Le Mozambique est secoué par une vague de manifestations violemment réprimées depuis la contestation des résultats de l’élection présidentielle du 9 octobre dernier. Mercredi, de nouveaux heurts ont éclaté dans la capitale Maputo, où une femme a été grièvement blessée après avoir été fauchée par un véhicule de la police anti-émeute.
Selon des témoins sur place, des manifestants ont jeté des pierres sur les forces de l’ordre, qui ont répliqué par des tirs de balles réelles et de gaz lacrymogènes. C’est lors de ces affrontements qu’un véhicule blindé de la police a foncé sur une femme qui se tenait derrière une banderole, la projetant violemment au sol.
J’ai tout vu de mes propres yeux, elle a le bras cassé, elle a la jambe cassée. On ne sait pas si elle va survivre.
Un témoin de la scène à l’AFP
Des vidéos de l’incident, devenues virales sur les réseaux sociaux, montrent la femme grièvement blessée être évacuée par d’autres manifestants. Ailleurs à Maputo, des centaines de personnes ont défilé vers le centre-ville en scandant des slogans hostiles au parti au pouvoir, le Frelimo.
Une Contestation Violemment Réprimée
Ces nouvelles manifestations interviennent dans un contexte de contestation des résultats de la présidentielle du 9 octobre, remportée officiellement par Filip Nyusi, le candidat du Frelimo, avec 71% des voix. Son principal opposant, Venancio Mondlane, qui a obtenu 20% des suffrages, dénonce des fraudes massives et revendique la victoire.
Depuis l’annonce des résultats, M. Mondlane a lancé un vaste mouvement de protestation dans tout le pays, brutalement réprimé par les forces de sécurité. Selon le Centre pour la démocratie et les droits humains, une ONG mozambicaine, au moins 65 personnes auraient été tuées par la police depuis le début des troubles post-électoraux.
Le président sortant Filip Nyusi, qui doit quitter le pouvoir en janvier, a pour sa part évoqué la mort de 19 personnes, dont 5 policiers. Mais pour l’opposition et la société civile, le bilan serait bien plus lourd, alors que de nombreuses informations font état d’un usage disproportionné de la force par la police anti-émeute.

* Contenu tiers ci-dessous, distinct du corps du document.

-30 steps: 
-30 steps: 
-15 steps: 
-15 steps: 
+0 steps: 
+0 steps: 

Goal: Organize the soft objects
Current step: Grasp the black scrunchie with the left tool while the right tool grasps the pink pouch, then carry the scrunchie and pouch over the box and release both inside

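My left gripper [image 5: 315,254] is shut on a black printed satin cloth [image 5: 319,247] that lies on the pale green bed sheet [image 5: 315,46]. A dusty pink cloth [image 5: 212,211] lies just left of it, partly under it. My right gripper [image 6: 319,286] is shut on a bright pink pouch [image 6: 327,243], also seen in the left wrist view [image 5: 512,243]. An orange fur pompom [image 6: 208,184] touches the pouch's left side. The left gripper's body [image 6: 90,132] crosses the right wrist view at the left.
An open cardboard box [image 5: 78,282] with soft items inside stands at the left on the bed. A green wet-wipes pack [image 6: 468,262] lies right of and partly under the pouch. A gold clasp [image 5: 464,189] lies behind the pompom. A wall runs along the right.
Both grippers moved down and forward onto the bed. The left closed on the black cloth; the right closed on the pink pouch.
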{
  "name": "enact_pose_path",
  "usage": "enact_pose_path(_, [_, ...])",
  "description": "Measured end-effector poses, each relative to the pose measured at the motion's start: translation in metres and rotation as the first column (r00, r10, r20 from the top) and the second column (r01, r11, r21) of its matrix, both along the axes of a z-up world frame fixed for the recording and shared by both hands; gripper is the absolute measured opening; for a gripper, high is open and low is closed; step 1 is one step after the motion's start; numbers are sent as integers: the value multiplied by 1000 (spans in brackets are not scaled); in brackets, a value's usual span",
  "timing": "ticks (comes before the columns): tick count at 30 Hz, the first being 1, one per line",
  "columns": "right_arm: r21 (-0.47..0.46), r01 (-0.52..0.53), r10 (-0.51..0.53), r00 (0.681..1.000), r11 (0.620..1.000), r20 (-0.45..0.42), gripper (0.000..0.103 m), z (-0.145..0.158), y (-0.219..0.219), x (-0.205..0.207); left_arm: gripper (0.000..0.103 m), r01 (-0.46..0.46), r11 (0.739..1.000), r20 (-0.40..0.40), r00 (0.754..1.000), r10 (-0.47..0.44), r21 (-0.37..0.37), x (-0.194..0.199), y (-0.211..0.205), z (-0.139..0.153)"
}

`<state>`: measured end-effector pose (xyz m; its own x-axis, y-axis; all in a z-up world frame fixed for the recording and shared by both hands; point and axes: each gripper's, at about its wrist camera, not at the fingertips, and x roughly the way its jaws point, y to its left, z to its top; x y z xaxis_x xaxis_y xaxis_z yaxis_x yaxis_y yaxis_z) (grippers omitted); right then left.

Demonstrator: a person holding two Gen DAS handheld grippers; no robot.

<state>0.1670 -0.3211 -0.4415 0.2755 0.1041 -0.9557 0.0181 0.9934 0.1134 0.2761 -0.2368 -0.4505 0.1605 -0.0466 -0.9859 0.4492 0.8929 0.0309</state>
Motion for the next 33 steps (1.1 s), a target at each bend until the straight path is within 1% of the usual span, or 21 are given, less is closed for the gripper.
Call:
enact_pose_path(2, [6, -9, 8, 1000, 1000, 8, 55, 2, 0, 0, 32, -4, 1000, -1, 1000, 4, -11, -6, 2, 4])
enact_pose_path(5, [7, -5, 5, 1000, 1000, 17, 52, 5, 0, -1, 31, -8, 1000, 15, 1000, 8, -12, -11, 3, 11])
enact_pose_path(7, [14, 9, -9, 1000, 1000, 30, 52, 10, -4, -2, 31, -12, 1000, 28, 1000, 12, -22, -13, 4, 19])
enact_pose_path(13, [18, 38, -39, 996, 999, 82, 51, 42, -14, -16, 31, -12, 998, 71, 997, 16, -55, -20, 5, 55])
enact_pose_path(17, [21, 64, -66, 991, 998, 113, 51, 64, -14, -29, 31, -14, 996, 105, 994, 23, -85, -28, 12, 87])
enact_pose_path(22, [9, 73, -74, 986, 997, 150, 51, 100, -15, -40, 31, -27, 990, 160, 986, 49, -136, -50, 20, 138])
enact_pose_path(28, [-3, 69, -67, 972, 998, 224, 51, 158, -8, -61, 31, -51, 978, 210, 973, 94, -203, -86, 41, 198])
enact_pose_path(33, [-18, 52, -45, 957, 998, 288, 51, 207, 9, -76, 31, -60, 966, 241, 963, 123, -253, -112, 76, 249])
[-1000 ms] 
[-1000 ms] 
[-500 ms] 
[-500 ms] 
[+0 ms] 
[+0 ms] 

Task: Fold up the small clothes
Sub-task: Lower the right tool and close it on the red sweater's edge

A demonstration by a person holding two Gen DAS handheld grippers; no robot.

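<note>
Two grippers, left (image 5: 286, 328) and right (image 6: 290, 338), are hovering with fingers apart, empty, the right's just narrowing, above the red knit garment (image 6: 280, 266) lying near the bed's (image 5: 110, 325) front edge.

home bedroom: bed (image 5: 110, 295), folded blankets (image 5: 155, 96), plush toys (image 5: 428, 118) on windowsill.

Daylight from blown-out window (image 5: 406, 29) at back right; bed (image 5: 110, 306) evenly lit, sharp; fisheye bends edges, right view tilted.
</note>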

Vers une Crise Politique Majeure
Au-delà des violences, c’est la légitimité même du prochain gouvernement qui est en jeu. L’opposition accuse le Frelimo, l’ancien parti unique qui domine le pays depuis son indépendance en 1975, d’avoir truqué le scrutin pour conserver le pouvoir.
Les observateurs internationaux ont également émis des doutes sur le déroulement du vote, critiquant un manque de transparence et des irrégularités dans le dépouillement et le décompte des bulletins. Mais les recours déposés par l’opposition ont été rejetés par la commission électorale et par la justice.
Après plusieurs semaines de troubles, le Mozambique semble s’enfoncer dans une crise politique majeure sur fond de violences et de contestation des institutions. Venancio Mondlane a appelé ses partisans à maintenir la pression dans la rue, malgré la sanglante répression policière, afin d’obtenir l’annulation de l’élection.
Mais le gouvernement reste intransigeant et semble déterminé à écraser la contestation dans le sang si nécessaire. Des renforts policiers ont été dépêchés dans la capitale tandis que l’armée a été placée en état d’alerte. Une escalade des violences dans les prochains jours est à craindre.
Une Démocratie Fragile Menacée
Cette crise post-électorale met en lumière la fragilité de la jeune démocratie mozambicaine, minée par les divisions et les accusations de fraude. Le pays a connu une guerre civile meurtrière de 1977 à 1992, avant de se tourner vers le multipartisme.
Mais le Frelimo, malgré l’ouverture politique, n’a jamais perdu le pouvoir et continue de contrôler étroitement l’armée, la police et l’administration. L’opposition dénonce régulièrement des manipulations électorales, des actes d’intimidation et un accès inégal aux médias publics.
Avec cette nouvelle crise, c’est la stabilité et l’unité du pays qui sont en jeu. Des appels au dialogue national ont été lancés pour désamorcer les tensions, mais les positions semblent pour l’instant irréconciliables entre le pouvoir et ceux qui contestent sa légitimité.
Le Mozambique, un pays pauvre d’Afrique australe qui mise sur ses immenses réserves en gaz pour son développement, ne peut pourtant pas se permettre de sombrer dans un nouveau cycle de violences politiques. La communauté internationale, l’Union Africaine en tête, a appelé toutes les parties à la retenue.
Mais sans compromis rapide sur le contentieux électoral et sans enquête indépendante sur les violences policières, le risque d’embrasement et de déstabilisation durable du pays est réel. Le fragile équilibre démocratique né des accords de paix de 1992 n’a jamais semblé aussi menacé.